Personally, I like Motivational Interviewing because it combines a client-centered AND a behavioral approach; it certainly helps to keep sessions focused. This winning combination works wonders as it allows me to inspire and elicit change within clients. And this has helped my clients who see me for their mental health needs and those who come to me for coaching.
What’s not explicitly stated in that equation of heartset and mindset? The act of listening.
Listening. You’d be surprised how quickly we can derail the process by not giving clients the time to sort through their stuff at a pace that is consistent with their needs. So what’s another benefit to listening? It makes your job easier. Why? Because fatigue only happens when you insist on doing the work for the client.
So what’s the winning combo for a therapeutic relationship?

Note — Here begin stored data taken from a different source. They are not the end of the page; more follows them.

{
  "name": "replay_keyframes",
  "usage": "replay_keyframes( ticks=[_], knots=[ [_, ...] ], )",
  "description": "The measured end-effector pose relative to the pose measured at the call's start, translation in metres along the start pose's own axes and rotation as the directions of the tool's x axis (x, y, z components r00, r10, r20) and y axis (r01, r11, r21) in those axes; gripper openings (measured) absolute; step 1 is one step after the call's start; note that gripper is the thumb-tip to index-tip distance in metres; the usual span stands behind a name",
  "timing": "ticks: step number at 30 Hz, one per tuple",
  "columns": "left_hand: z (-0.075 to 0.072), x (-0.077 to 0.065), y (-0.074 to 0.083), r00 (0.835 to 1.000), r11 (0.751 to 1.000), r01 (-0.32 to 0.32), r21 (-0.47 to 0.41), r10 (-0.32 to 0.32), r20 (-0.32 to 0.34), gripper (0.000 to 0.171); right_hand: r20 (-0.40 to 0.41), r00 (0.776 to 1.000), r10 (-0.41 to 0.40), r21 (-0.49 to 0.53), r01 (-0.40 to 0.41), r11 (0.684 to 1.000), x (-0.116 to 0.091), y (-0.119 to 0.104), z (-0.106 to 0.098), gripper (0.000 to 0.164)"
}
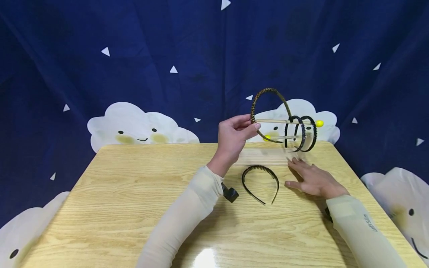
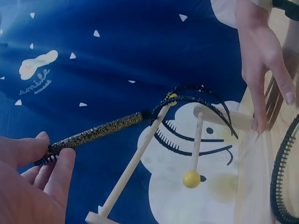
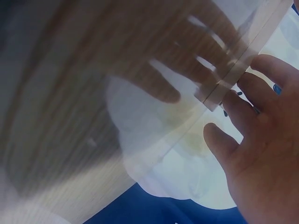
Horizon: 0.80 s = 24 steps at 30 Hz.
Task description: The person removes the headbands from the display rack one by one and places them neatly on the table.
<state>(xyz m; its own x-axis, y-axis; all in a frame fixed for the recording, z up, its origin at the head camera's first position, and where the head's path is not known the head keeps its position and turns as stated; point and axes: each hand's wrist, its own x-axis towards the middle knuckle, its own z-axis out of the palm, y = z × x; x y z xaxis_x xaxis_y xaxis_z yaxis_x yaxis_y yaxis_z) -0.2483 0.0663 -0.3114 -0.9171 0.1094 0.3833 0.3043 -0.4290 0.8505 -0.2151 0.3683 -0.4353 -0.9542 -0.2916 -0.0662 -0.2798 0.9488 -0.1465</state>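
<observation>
My left hand [image 1: 231,139] pinches a gold-and-black patterned headband [image 1: 270,89] between thumb and fingers, holding it up beside the upper rod of a wooden stand. In the left wrist view this headband [image 2: 103,132] appears nearly edge-on. Two black headbands [image 1: 304,134] hang together toward the right end of the upper rod [image 1: 271,121]. My right hand [image 1: 313,179] rests with spread, fairly straight fingers at the right end of the stand's wooden base [image 1: 261,156]. Its fingertips touch the base edge [image 3: 224,91] in the right wrist view.
A toothed black headband [image 1: 259,167] lies on the wooden table [image 1: 134,193] in front of the stand, between my arms. Yellow balls cap the rods, one at the upper right end [image 1: 319,123]. A dark blue curtain [image 1: 161,44] with clouds hangs behind.
</observation>
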Motion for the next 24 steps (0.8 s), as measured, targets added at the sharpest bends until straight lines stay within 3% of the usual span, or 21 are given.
replay_keyframes(
  ticks=[12,24],
  knots=[
    [-0.016,-0.001,0.005,0.999,0.998,0.046,0.040,-0.046,0.003,0.036,-0.006,1.000,-0.016,-0.004,0.016,1.000,0.001,0.000,0.000,0.094],
    [-0.034,-0.008,0.009,0.996,0.987,0.077,0.141,-0.082,0.029,0.034,0.006,1.000,0.000,0.003,0.000,1.000,0.000,-0.001,-0.001,0.094]
  ],
)
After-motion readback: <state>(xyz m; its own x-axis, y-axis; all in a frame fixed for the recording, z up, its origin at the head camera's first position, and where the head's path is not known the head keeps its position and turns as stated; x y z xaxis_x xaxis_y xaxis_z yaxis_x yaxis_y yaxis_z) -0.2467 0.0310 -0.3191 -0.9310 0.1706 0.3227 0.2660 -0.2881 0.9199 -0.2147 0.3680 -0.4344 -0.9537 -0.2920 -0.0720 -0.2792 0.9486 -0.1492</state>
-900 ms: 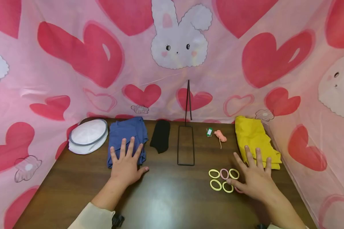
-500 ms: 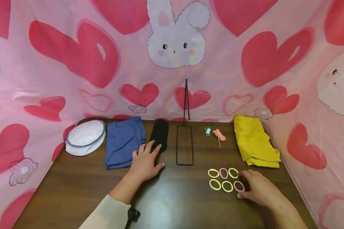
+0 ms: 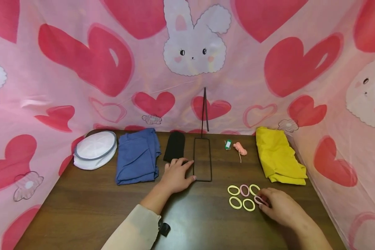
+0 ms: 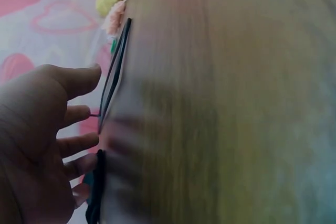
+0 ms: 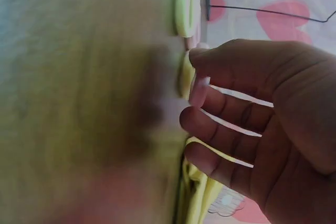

- Acknowledging your client’s uniqueness,
- Giving priority to the things that are important to your client,
- Choosing to collaborate alongside a client in a non-dismissive and non-judgemental fashion,
- Recognizing that there are multiple ways to go about addressing the client’s concerns,
- Being okay with what you evoked within the client [this is their journey, not yours],
- Prioritize/make room for exploration and growth within the sessions.
- Step into your role, which is to guide the overall process and the client.
Below Are a Few Tips to pair with heartset and mindset.
Tip #1: Don’t be stiff and robotic; permit yourself to show up as your authentic self.
Tip #2: Only put on the role of the professional or expert when directly asked by the client OR after getting permission to do so from the client. What does seeking permission look like? It could be as simple as asking, “would you mind if I provided you with some information on…”
Tip #3: We’re all humans, and missteps happen within sessions [i.e., being forceful, using incorrect pronouns, etc.]. Don’t forget to acknowledge your mistakes and sincerely apologize when and if applicable. These simple actions help to model and foster a transparent therapeutic alliance.